A Good Faith Exam — usually abbreviated GFE — is a focused medical evaluation performed by a licensed provider with prescriptive authority, conducted to establish a legitimate provider–patient relationship before any prescription is written, any prescription-strength medication is administered, or any medical procedure is performed. It is not a general physical, it is not a screening questionnaire, and it is not something an aesthetician with a checklist can do. It is the moment a licensed clinician takes ownership of a patient's care for a specific treatment.

The phrase itself comes out of medical-practice law. State medical boards use "good faith" to describe the standard a provider has to meet before they can lawfully prescribe — they have to have made a genuine, informed clinical judgment that the treatment is appropriate for the patient in front of them. The GFE is how that judgment gets documented.

For a clinic owner, the practical translation is shorter: before you touch a patient with anything that requires a prescription, a real licensed provider has to evaluate them and put their name on the chart. No GFE, no Botox. No GFE, no GLP-1. No GFE, no IV cocktail with a Rx-only additive. The treatments your business runs on are the treatments that require this.

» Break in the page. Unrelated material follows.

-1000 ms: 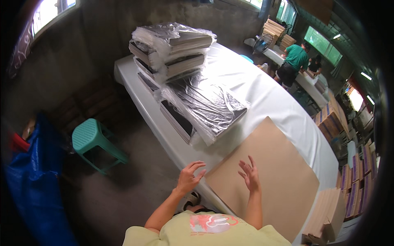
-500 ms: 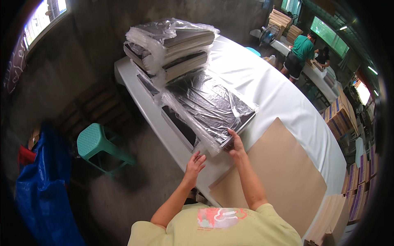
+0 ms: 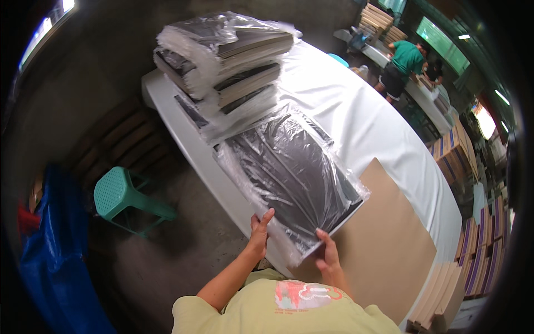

Definition · plain English

A Good Faith Exam is the licensed-provider evaluation that establishes a prescriber–patient relationship for a specific treatment. It precedes the prescription and the procedure. Without it, the prescription isn't legally valid, the procedure isn't legally authorized, and your clinic isn't legally protected.

Why GFEs are required

GFEs aren't a Botox-industry invention. They're an extension of basic medical-practice law that's been on the books in every state for a century. Three regulatory layers sit underneath the requirement:

  • State medical-practice acts. Every state has a statute defining what constitutes "the practice of medicine" and reserving that activity to licensed providers. Diagnosing, prescribing, and ordering treatment all fall inside. A non-provider doing any of those things — even with a written protocol from a doctor down the hall — is practicing medicine without a license.
  • Scope-of-practice rules. Each license type (MD, DO, NP, PA, RN, LPN, MA) has a defined scope, set by the relevant board. The GFE has to be performed by someone whose scope includes the evaluation and the prescriptive decision that follows.
  • Federal and state pharmacy law. The DEA, the FDA, and every state pharmacy board require a valid prescriber–patient relationship before a prescription is dispensed or compounded. The GFE is the legal artifact that demonstrates that relationship exists.

The "good faith" language matters. State boards aren't just looking for a signed form — they're looking for evidence that a provider exercised real clinical judgment. A doctor who signs eight hundred GFEs an hour without speaking to the patient is, regulatorily, doing nothing at all. That's why the workflow matters as much as the credential.

A signed form without a real clinical judgment behind it is a regulatory liability dressed up as a compliance artifact.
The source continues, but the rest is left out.